Work instructions
Please count the lines below that contain the word "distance", and reply with that number alone.
|---|
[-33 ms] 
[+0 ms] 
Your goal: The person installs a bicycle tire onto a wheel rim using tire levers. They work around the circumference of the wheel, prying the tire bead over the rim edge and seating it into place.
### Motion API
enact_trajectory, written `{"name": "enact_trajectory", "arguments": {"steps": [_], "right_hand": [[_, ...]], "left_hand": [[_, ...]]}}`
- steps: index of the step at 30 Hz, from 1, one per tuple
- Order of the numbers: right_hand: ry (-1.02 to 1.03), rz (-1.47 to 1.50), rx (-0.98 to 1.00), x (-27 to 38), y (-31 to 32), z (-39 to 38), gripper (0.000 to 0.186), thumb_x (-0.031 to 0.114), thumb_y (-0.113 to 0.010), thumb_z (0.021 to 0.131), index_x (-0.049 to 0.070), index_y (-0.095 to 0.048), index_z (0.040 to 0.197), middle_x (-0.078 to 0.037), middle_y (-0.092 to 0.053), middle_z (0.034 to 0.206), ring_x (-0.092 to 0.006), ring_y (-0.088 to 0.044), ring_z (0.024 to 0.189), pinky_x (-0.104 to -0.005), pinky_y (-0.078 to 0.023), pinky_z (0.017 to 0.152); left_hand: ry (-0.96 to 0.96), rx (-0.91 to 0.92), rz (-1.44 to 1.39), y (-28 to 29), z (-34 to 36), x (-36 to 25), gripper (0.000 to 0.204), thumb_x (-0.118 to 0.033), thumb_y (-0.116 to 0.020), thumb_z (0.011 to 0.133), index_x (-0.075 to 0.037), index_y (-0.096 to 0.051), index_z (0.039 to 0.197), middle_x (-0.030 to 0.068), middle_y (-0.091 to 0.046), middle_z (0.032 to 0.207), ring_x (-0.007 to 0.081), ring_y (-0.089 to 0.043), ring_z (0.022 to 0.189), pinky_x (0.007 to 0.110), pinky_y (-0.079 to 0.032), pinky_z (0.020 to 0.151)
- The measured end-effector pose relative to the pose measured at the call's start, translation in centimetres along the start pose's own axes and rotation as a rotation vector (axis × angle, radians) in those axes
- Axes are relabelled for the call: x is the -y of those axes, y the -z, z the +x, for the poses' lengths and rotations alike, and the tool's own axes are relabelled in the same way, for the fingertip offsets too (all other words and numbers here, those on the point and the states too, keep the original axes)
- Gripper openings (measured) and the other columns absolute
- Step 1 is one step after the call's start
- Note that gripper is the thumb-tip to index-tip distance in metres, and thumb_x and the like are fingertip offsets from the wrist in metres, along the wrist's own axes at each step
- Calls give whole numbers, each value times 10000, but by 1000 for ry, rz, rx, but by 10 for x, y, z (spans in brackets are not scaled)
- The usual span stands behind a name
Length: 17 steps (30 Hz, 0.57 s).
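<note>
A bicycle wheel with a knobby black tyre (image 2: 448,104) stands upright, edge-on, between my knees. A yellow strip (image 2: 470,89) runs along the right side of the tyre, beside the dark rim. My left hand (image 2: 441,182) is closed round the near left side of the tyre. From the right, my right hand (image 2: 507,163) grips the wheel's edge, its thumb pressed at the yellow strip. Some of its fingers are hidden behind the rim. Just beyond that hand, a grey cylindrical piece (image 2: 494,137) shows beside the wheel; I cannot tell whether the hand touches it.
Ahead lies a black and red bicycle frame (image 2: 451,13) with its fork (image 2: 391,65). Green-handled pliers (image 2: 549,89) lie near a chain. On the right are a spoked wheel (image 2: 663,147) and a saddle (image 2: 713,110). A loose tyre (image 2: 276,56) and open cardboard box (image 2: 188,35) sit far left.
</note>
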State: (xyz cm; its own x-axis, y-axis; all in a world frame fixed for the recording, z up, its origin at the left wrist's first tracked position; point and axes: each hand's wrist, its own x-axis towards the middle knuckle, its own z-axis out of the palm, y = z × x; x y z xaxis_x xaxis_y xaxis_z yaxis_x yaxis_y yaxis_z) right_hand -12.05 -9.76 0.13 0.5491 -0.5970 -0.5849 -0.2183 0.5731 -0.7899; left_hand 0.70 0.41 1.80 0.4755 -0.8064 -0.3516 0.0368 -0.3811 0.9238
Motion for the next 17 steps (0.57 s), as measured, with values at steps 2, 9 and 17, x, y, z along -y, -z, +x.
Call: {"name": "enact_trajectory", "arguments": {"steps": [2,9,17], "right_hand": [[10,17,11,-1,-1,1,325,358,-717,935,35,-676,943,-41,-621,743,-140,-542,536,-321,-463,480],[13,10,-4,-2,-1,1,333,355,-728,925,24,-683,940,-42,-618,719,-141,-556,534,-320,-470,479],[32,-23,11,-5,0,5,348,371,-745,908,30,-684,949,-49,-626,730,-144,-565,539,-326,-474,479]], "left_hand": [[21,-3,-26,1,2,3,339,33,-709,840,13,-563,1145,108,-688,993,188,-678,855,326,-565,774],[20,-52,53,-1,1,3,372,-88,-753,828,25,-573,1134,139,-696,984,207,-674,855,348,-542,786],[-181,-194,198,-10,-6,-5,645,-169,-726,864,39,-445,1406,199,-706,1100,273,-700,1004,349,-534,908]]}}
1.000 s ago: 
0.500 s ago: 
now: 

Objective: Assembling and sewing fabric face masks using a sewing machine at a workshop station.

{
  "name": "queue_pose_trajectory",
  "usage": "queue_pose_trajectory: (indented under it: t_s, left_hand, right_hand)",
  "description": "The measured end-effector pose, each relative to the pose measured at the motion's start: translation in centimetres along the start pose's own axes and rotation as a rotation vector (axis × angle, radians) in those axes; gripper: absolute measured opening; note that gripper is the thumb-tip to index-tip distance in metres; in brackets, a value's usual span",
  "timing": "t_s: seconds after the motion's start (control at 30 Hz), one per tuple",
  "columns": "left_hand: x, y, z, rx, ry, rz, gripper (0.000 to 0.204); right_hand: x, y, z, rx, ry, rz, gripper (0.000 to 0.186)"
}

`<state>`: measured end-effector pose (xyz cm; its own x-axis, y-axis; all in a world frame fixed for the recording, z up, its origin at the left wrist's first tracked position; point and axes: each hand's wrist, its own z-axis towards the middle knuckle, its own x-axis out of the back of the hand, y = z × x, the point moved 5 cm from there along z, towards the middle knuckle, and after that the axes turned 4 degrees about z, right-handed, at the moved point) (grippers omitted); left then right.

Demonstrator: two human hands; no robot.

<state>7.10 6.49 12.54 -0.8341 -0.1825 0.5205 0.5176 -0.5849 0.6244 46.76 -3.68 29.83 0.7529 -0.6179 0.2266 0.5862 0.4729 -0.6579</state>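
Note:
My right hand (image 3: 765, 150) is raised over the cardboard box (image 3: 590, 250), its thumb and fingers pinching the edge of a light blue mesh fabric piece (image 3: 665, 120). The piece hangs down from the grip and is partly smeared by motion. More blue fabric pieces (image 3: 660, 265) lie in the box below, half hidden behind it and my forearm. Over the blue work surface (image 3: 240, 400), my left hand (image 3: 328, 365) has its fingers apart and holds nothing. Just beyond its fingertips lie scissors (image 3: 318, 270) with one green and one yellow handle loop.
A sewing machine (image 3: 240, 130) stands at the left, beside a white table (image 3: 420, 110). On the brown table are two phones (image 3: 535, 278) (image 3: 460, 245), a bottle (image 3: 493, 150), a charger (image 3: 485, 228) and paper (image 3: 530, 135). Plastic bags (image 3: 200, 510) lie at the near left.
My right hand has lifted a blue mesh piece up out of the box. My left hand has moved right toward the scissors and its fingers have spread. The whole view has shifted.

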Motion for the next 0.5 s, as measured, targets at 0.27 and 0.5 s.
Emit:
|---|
Completed exercise
2